The Great South Land from Hordern House

- by Michael Stillman

The Great South Land from Hordern House

Hordern House has prepared a magnificent new catalogue entitled The Great South Land. Searching for the antipodes, from classical scholars to Quiros & Dampier. Before describing the catalogue's content, we first need to mention its presentation. Hordern House produces some of the most spectacular book catalogues you will find, and this one is certainly no exception. Three-quarters of an inch thick, this is a large hardcover book, richly illustrated and filled with detailed descriptions of its books and subject matter. It will be a collectible soon enough itself.

 

Hordern House is an Australian bookseller, and "the Great South Land" naturally includes their home. However, it would be totally wrong to consider this an Australian catalogue. Its subject is a much wider land, even if most of it would in time prove to be illusory. The "antipodes" refers to land directly opposite on the globe to others, that is, reached by running a straight line from one point, through the center of the Earth, to another.
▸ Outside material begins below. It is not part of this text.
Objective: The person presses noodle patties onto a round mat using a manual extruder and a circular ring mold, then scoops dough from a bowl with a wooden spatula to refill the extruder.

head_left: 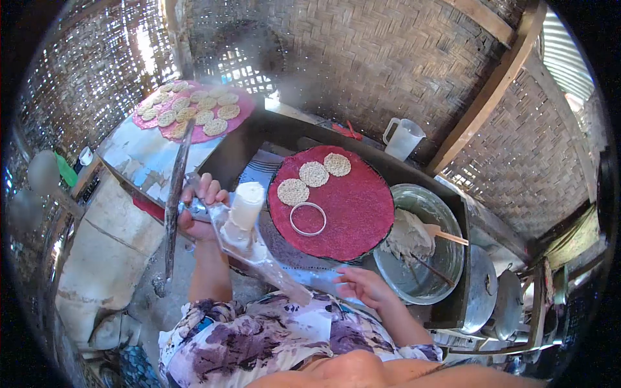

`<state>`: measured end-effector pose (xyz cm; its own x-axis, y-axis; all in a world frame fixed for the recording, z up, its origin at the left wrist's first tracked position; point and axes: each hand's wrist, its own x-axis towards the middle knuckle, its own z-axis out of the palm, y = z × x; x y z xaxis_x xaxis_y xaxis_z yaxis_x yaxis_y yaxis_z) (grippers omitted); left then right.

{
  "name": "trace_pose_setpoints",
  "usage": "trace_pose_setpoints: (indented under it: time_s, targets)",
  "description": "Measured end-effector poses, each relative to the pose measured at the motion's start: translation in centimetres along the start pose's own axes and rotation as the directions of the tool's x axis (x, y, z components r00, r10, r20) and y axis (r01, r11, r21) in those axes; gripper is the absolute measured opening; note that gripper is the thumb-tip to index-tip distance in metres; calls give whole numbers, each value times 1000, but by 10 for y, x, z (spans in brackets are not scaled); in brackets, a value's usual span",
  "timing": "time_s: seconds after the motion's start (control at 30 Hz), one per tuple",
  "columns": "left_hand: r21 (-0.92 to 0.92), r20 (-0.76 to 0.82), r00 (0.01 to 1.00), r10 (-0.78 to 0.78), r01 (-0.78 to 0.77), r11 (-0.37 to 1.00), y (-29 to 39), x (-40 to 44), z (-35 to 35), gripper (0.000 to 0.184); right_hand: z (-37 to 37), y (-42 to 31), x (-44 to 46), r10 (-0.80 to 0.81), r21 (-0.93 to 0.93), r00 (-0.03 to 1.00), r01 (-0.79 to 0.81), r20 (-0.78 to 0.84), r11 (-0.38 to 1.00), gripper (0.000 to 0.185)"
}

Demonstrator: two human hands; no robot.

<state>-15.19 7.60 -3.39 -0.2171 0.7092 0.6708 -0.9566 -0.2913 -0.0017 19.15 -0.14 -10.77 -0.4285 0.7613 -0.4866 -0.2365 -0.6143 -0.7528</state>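
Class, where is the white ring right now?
In the head view, the white ring lies on the left part of the near red mat, just below its leftmost pale disc.

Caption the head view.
Left hand grips the white-cylindered tool; right hand open; three pale discs and ring on red mat.

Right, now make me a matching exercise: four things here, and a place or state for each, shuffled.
1. Left hand
2. White ring
3. Jug
4. Right hand

A. Lies on the round red sheet
B. Held open, holding nothing
C. Near the woven wall
D. Grips the tool with the white cylinder

Pairs: 1-D, 2-A, 3-C, 4-B
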Motion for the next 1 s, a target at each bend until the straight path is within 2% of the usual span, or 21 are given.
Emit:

In the days before the Age of Discovery, Europeans had some knowledge of much of the Northern Hemisphere (excluding North America), but almost none of its antipodes, the Southern Hemisphere. The result was much speculation, and some fundamental misunderstandings as to what was on the other side.

 

Some of these earlier books contained descriptions, even drawings, of the creatures that supposedly lived down there. What possessed people to believe such things lived in the Southern Hemisphere is hard to know. However, what was the most fundamental belief about the world to the south was that there existed a massive southern continent, extending from the South Pole almost to the edges of South America and Africa, and still farther north into the Pacific Ocean. The primary explanation for this belief was as explorations began into the Southern Hemisphere, it was realized that there was much less land there than in the Northern Hemisphere. This upset the firm belief in antipodal balance. Scholars concluded there must be a balancing continent in the unknown part of the Southern Hemisphere, its far south. This would be the dominant theory about the southern half of the globe all the way up until James Cook's second voyage, when he sailed deep into what was supposed to be part of the southern continent with still no land in sight.

 

This catalogue does not contain the voyages of Cook or those who put the southern continent to rest, or put the final touches on the outlines of Australia. Instead, it ranges from works of the ancient Greeks and Romans and their vision of the world, to the earliest eastern explorers - Marco Polo and John Mandeville, to the early Age of Discovery up to the early years of the 18th century, when the southern continent was still alive, and Australia, or New Holland, had been discovered, but was still an amorphous mass whose true nature was yet unknown. Here are a few of these works.

 

Item 3 is an early printing of Pomponius Mela's Cosmographia, sive De situ orbis, just the fourth printed edition of this ancient text, published in Venice in 1478. Pomponius Mela was an ancient Roman geographer, whose work was well over a millennium old by this time, but still, along with Ptolemy, the most up to date geography. Pomponius believed that the southern half of the globe was unreachable because of a belt of impenetrable heat that separated the two halves. Nonetheless, he still believed there must be a balancing, huge southern continent at the bottom (or top if you will) of the Earth. Priced at AU $36,000 (Australian dollars, or roughly $37,283 in American dollars).